WORK INSTRUCTION: Return the complete listing that follows, with each line reproduced exactly.

### DATA SEGMENT ###

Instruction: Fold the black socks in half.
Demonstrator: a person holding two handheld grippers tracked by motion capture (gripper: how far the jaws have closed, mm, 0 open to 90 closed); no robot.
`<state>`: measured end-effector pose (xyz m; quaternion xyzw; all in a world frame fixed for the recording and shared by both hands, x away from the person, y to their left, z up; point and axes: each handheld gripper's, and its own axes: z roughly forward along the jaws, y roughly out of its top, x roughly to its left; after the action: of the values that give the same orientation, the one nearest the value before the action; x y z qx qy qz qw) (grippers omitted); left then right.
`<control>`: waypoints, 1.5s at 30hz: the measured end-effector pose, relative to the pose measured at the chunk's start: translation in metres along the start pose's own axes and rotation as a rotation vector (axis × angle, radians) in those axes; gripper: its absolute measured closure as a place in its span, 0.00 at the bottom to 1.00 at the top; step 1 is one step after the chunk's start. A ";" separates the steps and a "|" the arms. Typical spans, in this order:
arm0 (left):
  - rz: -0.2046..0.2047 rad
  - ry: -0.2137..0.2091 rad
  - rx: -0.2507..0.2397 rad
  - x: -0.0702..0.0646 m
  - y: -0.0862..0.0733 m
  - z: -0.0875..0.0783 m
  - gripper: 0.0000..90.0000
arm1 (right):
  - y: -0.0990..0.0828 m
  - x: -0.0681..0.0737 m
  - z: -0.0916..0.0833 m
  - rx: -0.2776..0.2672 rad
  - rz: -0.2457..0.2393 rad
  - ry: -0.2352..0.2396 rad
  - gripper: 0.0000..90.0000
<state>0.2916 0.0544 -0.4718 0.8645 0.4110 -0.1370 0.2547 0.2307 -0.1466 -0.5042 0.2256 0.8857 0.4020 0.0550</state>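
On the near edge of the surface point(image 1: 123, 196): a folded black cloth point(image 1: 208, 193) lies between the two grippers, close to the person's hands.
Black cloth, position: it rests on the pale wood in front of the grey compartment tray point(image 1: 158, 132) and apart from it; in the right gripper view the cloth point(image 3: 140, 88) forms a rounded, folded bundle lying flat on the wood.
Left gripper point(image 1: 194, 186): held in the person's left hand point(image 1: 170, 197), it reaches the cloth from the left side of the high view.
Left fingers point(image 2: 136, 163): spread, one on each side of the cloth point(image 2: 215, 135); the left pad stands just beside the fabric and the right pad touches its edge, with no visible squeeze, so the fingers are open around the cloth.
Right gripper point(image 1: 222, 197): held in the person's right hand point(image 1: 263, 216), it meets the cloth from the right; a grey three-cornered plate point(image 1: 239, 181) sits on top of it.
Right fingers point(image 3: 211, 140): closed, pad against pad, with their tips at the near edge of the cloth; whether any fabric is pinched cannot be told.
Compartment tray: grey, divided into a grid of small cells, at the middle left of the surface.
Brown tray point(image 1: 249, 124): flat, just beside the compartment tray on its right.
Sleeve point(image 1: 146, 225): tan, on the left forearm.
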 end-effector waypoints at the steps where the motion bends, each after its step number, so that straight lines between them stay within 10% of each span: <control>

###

ANSWER SPACE:
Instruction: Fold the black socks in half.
Demonstrator: a person holding two handheld grippers tracked by motion capture (gripper: how far the jaws have closed, mm, 0 open to 90 closed); no robot.
`<state>`: measured end-effector pose (xyz m; quaternion xyzw; all in a world frame fixed for the recording and shared by both hands, x away from the person, y to their left, z up; point and axes: each handheld gripper's, and its own axes: z roughly forward along the jaws, y roughly out of its top, x roughly to its left; after the action: of the values that give the same orientation, the one nearest the value before the action; x y z qx qy qz qw) (grippers omitted); left then right.
`<control>`: waypoints, 1.5s at 30hz: the measured end-effector pose, relative to the pose measured at the chunk's start: translation in metres along the start pose's own axes and rotation as a rotation vector (axis × angle, radians) in those axes; gripper: its absolute measured closure as a place in its span, 0.00 at the bottom to 1.00 at the top; step 1 is one step after the chunk's start. A ";" separates the steps and a "|" the arms. Typical spans, in this order:
arm0 (left):
  - rz: -0.2046..0.2047 rad
  - ry: -0.2137..0.2091 rad
  - rx: -0.2507..0.2397 rad
  - x: -0.0702..0.0646 m
  - y: -0.0862..0.0733 m
  - z: -0.0875..0.0783 m
  - gripper: 0.0000..90.0000
arm1 (right):
  - y: -0.0990..0.0828 m
  - x: -0.0681..0.0737 m
  - z: -0.0916..0.0833 m
  - rx: -0.2776..0.2672 rad
  - rz: -0.2457..0.2393 rad
  - ry: -0.2352..0.2396 rad
  - gripper: 0.0000..90.0000
<state>0.2916 0.0544 -0.4718 0.8645 0.4110 -0.1370 0.2547 0.2307 -0.1466 -0.5042 0.2256 0.8857 0.4020 0.0550</state>
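On the near edge of the surface point(image 1: 123, 196): a folded black cloth point(image 1: 208, 193) lies between the two grippers, close to the person's hands.
Black cloth, position: it rests on the pale wood in front of the grey compartment tray point(image 1: 158, 132) and apart from it; in the right gripper view the cloth point(image 3: 140, 88) forms a rounded, folded bundle lying flat on the wood.
Left gripper point(image 1: 194, 186): held in the person's left hand point(image 1: 170, 197), it reaches the cloth from the left side of the high view.
Left fingers point(image 2: 136, 163): spread, one on each side of the cloth point(image 2: 215, 135); the left pad stands just beside the fabric and the right pad touches its edge, with no visible squeeze, so the fingers are open around the cloth.
Right gripper point(image 1: 222, 197): held in the person's right hand point(image 1: 263, 216), it meets the cloth from the right; a grey three-cornered plate point(image 1: 239, 181) sits on top of it.
Right fingers point(image 3: 211, 140): closed, pad against pad, with their tips at the near edge of the cloth; whether any fabric is pinched cannot be told.
Compartment tray: grey, divided into a grid of small cells, at the middle left of the surface.
Brown tray point(image 1: 249, 124): flat, just beside the compartment tray on its right.
Sleeve point(image 1: 146, 225): tan, on the left forearm.
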 end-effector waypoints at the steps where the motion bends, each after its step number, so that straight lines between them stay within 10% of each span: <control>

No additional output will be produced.